» AVAILABLE DATA:
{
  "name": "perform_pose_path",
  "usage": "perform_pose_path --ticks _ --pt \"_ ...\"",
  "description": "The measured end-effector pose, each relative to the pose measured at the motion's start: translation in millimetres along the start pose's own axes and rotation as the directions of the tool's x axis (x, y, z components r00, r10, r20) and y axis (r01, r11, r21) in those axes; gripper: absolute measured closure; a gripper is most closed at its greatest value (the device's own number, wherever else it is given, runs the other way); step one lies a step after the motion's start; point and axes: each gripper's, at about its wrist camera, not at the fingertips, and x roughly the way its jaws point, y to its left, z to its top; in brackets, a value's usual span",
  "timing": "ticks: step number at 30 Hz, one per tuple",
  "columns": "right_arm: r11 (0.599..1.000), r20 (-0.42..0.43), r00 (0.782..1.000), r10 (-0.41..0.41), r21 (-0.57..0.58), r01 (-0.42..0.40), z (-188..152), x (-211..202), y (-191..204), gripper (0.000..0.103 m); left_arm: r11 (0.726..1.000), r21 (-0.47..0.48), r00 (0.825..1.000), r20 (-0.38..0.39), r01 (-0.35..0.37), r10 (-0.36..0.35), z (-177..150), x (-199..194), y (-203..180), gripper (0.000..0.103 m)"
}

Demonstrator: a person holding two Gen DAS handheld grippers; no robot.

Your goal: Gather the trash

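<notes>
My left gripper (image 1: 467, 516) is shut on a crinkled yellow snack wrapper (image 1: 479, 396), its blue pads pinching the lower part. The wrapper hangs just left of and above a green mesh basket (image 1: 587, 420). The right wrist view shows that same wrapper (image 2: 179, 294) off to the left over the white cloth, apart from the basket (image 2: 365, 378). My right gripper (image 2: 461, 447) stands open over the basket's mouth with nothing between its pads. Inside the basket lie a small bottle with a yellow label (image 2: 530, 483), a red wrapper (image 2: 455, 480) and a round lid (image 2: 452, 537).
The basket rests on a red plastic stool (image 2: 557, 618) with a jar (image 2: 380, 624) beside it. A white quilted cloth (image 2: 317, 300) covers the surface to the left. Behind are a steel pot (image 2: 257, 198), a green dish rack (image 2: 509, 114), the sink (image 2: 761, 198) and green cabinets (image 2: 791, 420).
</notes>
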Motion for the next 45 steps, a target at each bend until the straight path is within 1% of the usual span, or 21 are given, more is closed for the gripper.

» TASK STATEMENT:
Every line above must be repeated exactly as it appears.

» TASK RESULT:
{
  "name": "perform_pose_path",
  "usage": "perform_pose_path --ticks _ --pt \"_ ...\"",
  "description": "The measured end-effector pose, each relative to the pose measured at the motion's start: translation in millimetres along the start pose's own axes and rotation as the directions of the tool's x axis (x, y, z components r00, r10, r20) and y axis (r01, r11, r21) in those axes; gripper: absolute measured closure; a gripper is most closed at its greatest value (the device's own number, wherever else it is given, runs the other way); step one lies a step after the motion's start; point and axes: each gripper's, at about its wrist camera, not at the fingertips, and x roughly the way its jaws point, y to its left, z to its top; in brackets, a value's usual span",
  "timing": "ticks: step number at 30 Hz, one per tuple",
  "columns": "right_arm: r11 (0.599..1.000), r20 (-0.42..0.43), r00 (0.782..1.000), r10 (-0.41..0.41), r21 (-0.57..0.58), r01 (-0.42..0.40), z (-188..152), x (-211..202), y (-191..204), gripper (0.000..0.103 m); left_arm: r11 (0.726..1.000), r21 (-0.47..0.48), r00 (0.825..1.000), r20 (-0.38..0.39), r01 (-0.35..0.37), r10 (-0.36..0.35), z (-177..150), x (-199..194), y (-203..180), gripper (0.000..0.103 m)"
}

Demonstrator: a person holding two Gen DAS handheld grippers; no robot.

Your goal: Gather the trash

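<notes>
My left gripper (image 1: 467, 516) is shut on a crinkled yellow snack wrapper (image 1: 479, 396), its blue pads pinching the lower part. The wrapper hangs just left of and above a green mesh basket (image 1: 587, 420). The right wrist view shows that same wrapper (image 2: 179, 294) off to the left over the white cloth, apart from the basket (image 2: 365, 378). My right gripper (image 2: 461, 447) stands open over the basket's mouth with nothing between its pads. Inside the basket lie a small bottle with a yellow label (image 2: 530, 483), a red wrapper (image 2: 455, 480) and a round lid (image 2: 452, 537).
The basket rests on a red plastic stool (image 2: 557, 618) with a jar (image 2: 380, 624) beside it. A white quilted cloth (image 2: 317, 300) covers the surface to the left. Behind are a steel pot (image 2: 257, 198), a green dish rack (image 2: 509, 114), the sink (image 2: 761, 198) and green cabinets (image 2: 791, 420).
</notes>
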Motion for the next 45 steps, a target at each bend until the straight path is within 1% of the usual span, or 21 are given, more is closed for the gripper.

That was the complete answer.